Discovery of new types of microfossils may answer an age-old scientific question

Details of their findings were published in the journal Precambrian Research on August 19, 2022.

The Gunflint Formation traverses the northern part of Minnesota into Ontario, along the northwestern shores of Lake Superior. The first bacterial microfossils were discovered there in 1954, with Gunflint microfossils now recognized as a 'benchmark' in the field of life evolution.

Yet, since the 1970s, little research on the diversity of Gunflint microfossils has been conducted, and no conclusive evidence of eukaryotic microfossils has been reported.

Seeking to reassess the microfossils, the research team carried out a geological survey of the Gunflint Formation and collected microfossil-containing rocks. After investigating the microfossils' three-dimensional shape and size distribution, they unearthed five types of microfossils: colonial, ellipsoidal, intracellular inclusion-bearing (ICI), spinous and tail-bearing types.

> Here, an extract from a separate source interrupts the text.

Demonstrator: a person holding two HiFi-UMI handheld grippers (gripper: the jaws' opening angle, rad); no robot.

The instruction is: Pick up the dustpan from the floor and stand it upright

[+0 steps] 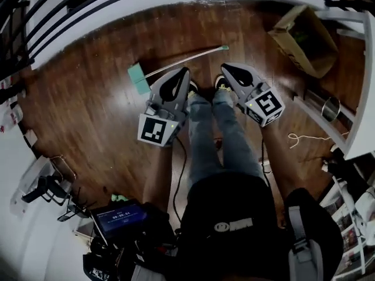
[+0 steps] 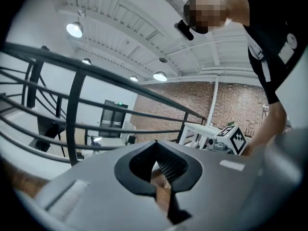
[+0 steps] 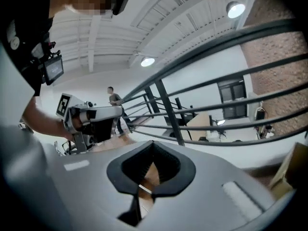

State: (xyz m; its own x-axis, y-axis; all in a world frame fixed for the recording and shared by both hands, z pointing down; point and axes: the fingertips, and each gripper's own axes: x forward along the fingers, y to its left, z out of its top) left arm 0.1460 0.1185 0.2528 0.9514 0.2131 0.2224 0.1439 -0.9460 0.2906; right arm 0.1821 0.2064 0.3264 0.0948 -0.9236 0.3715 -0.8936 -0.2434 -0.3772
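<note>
The dustpan lies flat on the wooden floor in the head view: a teal pan [image 1: 139, 78] with a long pale handle [image 1: 187, 58] running up to the right. My left gripper [image 1: 185, 72] hovers just right of the pan, above the handle, apart from it. My right gripper [image 1: 225, 68] is beside it, over the person's shoes. Both point forward and slightly down. In the left gripper view the left gripper [image 2: 155, 146] has its jaws together with nothing held. In the right gripper view the right gripper [image 3: 153, 143] is also shut and empty.
A black railing [image 1: 70, 16] curves round the far and left side. An open cardboard box [image 1: 304, 40] stands at the far right, and a white cord [image 1: 302, 138] lies on the floor at the right. A screen on a stand [image 1: 120, 218] is near left. The person's legs [image 1: 214, 127] are below the grippers.
</note>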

"The newly found ones are more functional," said the leader of the team Kohei Sasaki, a research fellow at Tohoku University. "The ellipsoidal microfossils resemble modern cyanobacteria, which evolved to improve their tolerance to harsh environments; whereas chemical analysis showed that the ICI microfossils were packed with nutrients."

This evidences that the microorganisms evolved to store nutrients that could weather environmental stress.

Meanwhile, the spinous and tail-bearing types demonstrated features advantageous for motility and nutrient transfer among cells, a typical morphological feature of eukaryotes.

"Although the size of cells is prokaryote by definition, they had already developed eukaryotic functions," added Sasaki. This indicates that prokaryotes may have begun diversifying their functions and preparing for evolution before the emergence of eukaryotes 1.8 -- 1.6 billion years ago.

The team speculates that the unique environment at the time facilitated the divergent expansion of microbial forms. The collision of land masses accelerated oxidative weathering from the fresh continent to the ocean. This increased the nutrient supplies and raised seawater temperatures, making the marine environment unstable.

"Under such conditions, microorganisms probably diversified their morphology as a survival strategy, paving the way for eukaryotes to evolve," continued Sasaki.

Sasaki and his team's landmark discovery will help scientists pinpoint the timing and factors that ushered in the evolution of prokaryotes to eukaryotes, providing not only geological significance, but aiding the fields of life sciences and evolutionary biology as well.